The answer should consist of each line from the data below that includes "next".

━━━━━━━━━━━━━━━━━━━━━━━━━━━━━━

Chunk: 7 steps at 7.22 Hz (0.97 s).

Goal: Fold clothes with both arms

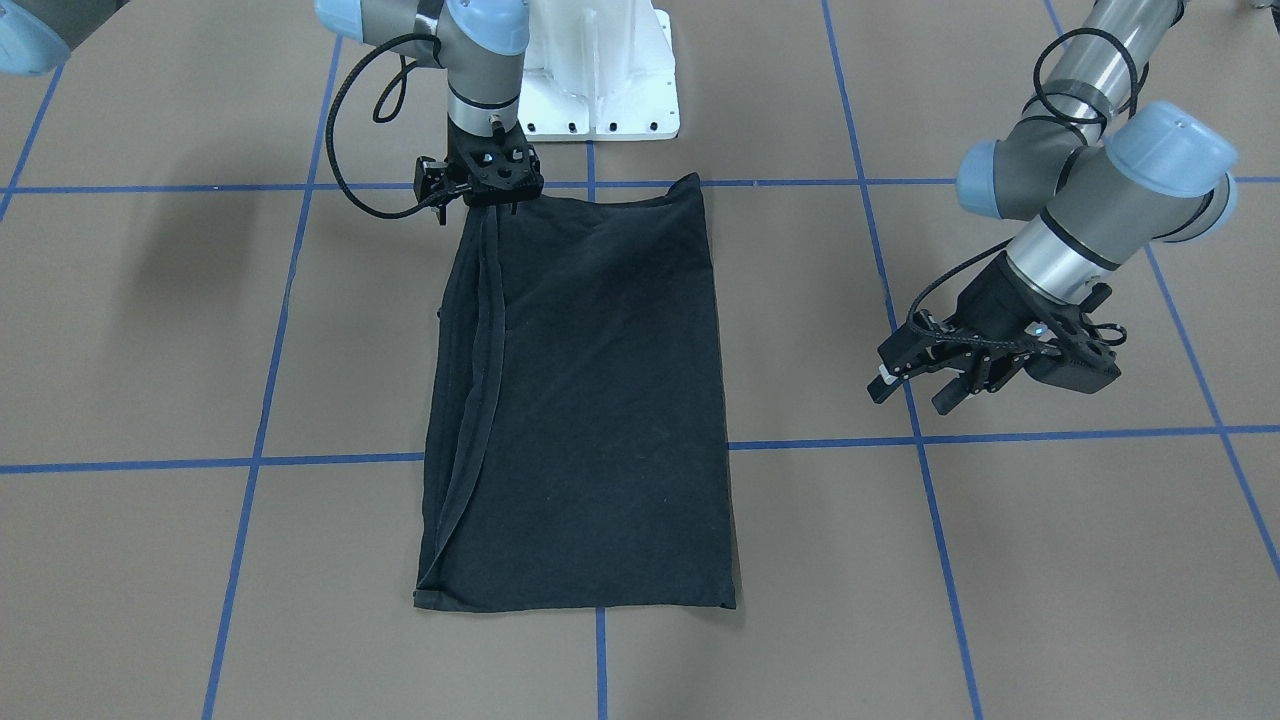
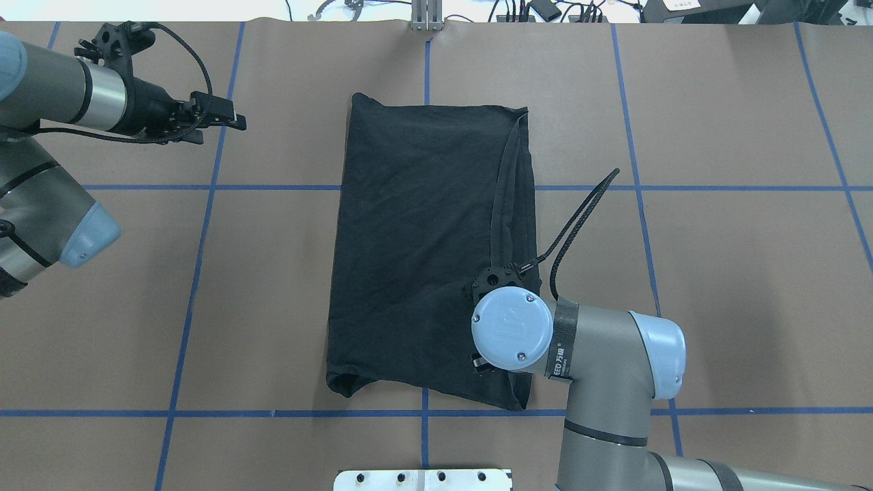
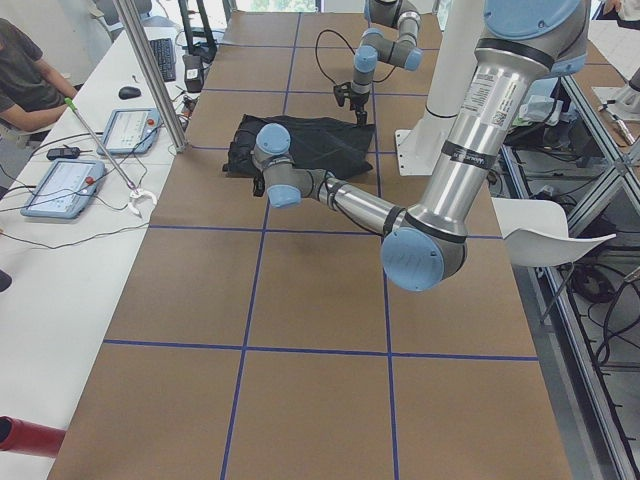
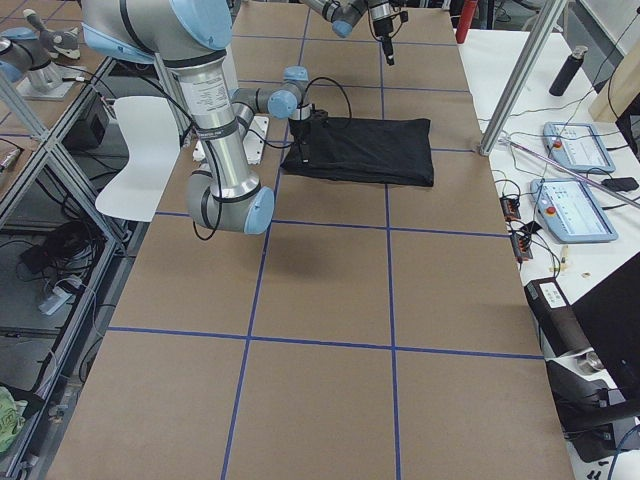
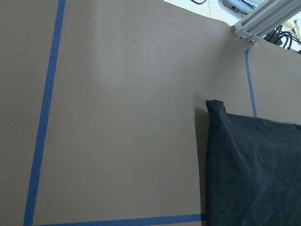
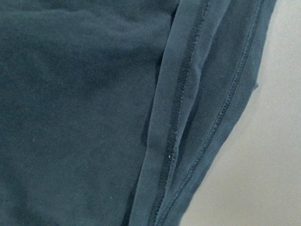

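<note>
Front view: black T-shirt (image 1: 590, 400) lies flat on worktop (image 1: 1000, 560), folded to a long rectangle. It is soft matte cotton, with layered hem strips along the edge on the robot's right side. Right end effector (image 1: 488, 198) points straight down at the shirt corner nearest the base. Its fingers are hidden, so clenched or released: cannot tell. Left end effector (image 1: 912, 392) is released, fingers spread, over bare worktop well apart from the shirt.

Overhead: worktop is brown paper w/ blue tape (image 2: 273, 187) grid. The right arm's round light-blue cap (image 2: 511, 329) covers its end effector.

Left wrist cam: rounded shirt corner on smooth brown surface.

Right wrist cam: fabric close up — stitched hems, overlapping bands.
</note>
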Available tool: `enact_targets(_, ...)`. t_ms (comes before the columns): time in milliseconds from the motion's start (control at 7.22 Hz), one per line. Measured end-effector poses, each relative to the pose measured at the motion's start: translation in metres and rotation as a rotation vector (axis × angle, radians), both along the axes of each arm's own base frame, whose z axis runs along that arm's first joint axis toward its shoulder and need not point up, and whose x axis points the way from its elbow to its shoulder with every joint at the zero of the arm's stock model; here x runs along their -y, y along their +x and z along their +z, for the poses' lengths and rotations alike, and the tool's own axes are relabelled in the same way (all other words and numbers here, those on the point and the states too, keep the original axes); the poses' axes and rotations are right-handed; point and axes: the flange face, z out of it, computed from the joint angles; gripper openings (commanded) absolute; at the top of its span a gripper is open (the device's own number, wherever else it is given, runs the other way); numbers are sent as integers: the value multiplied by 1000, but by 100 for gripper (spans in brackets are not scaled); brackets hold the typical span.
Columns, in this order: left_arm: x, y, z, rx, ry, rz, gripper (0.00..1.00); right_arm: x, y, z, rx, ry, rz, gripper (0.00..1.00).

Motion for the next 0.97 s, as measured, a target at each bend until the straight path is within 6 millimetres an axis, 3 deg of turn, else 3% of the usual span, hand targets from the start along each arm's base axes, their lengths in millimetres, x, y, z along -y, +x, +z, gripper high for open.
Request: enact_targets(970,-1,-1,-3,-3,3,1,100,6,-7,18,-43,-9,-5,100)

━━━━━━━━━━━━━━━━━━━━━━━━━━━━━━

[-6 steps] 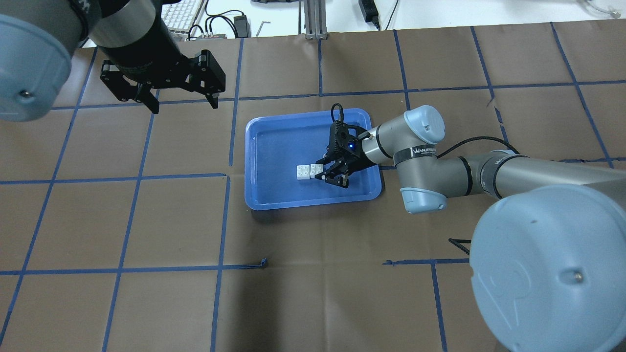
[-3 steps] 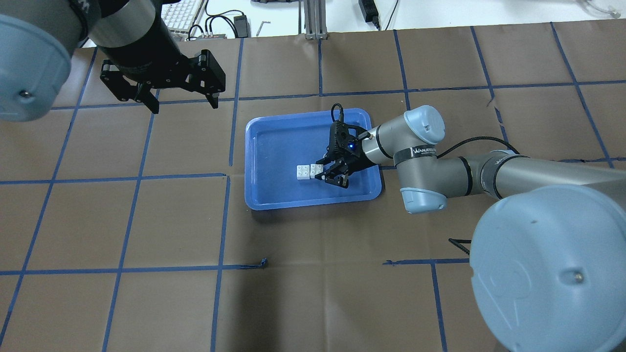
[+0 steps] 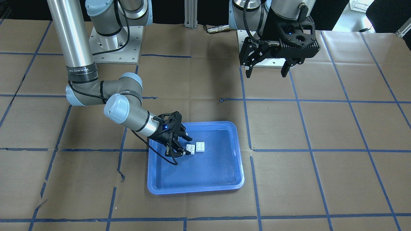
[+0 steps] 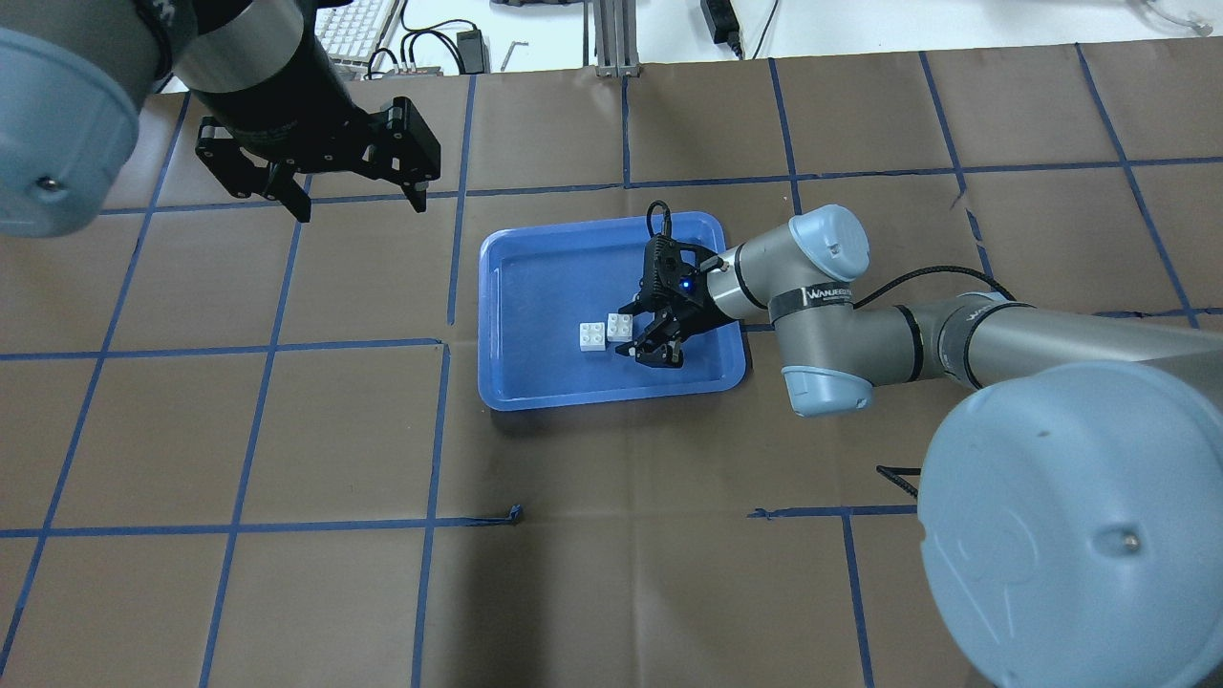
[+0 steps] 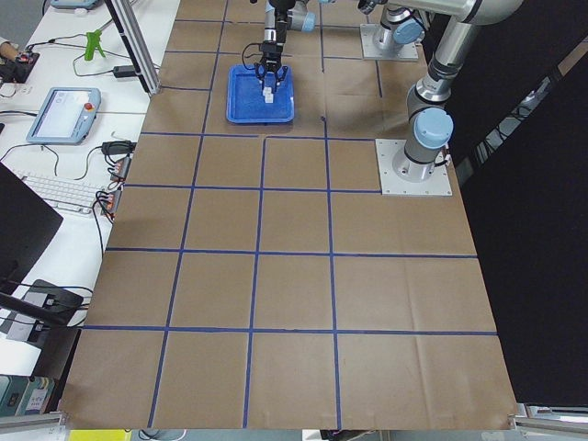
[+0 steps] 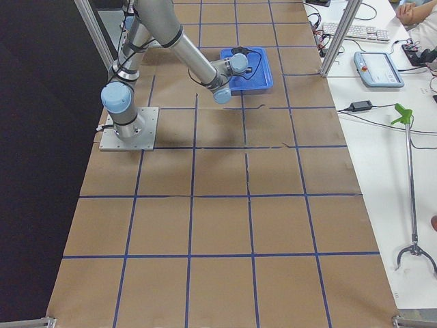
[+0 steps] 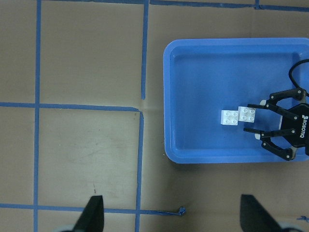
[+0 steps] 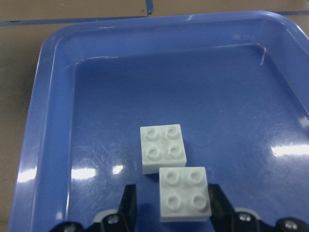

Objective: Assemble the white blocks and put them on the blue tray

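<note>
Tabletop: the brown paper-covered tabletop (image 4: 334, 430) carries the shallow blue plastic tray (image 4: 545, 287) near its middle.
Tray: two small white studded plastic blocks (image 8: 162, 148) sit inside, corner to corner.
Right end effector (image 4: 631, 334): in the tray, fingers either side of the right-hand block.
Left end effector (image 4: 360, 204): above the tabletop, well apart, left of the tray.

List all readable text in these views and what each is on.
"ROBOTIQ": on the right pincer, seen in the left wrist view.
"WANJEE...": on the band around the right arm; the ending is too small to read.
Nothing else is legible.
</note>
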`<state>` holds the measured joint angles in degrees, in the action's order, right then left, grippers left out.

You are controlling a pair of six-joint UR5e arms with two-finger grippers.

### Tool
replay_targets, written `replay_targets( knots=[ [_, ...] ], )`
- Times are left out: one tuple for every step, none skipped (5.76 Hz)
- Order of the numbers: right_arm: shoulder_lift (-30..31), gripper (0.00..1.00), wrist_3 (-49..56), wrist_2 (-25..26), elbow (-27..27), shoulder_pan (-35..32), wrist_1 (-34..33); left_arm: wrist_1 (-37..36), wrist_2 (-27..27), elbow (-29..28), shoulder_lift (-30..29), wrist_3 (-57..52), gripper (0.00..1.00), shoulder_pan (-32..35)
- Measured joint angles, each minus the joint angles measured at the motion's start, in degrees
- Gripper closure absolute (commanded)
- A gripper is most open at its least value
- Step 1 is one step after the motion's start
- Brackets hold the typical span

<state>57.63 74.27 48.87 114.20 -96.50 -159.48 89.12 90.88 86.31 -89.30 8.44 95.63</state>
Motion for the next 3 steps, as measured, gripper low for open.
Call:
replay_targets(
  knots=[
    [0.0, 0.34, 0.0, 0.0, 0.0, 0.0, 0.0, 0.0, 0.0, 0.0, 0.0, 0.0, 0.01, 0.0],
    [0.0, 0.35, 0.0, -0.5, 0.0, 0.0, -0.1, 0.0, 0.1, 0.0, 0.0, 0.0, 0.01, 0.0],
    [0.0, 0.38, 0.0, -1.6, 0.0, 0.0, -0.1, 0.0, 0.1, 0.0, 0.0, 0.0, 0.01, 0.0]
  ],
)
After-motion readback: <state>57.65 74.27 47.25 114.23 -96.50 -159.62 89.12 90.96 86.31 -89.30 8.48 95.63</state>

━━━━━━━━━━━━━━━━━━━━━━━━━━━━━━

• [Task output]:
Motion for the next 0.97 s, as measured, a target at each bend until the straight path is within 6 millimetres an axis, 3 deg of turn, else 3% of the usual span, hand targets from the start along each arm's base axes, their lengths in millimetres, x, y, z along -y, +x, +z, gripper high for open.
Motion for the next 3 steps, as measured, gripper low for open.

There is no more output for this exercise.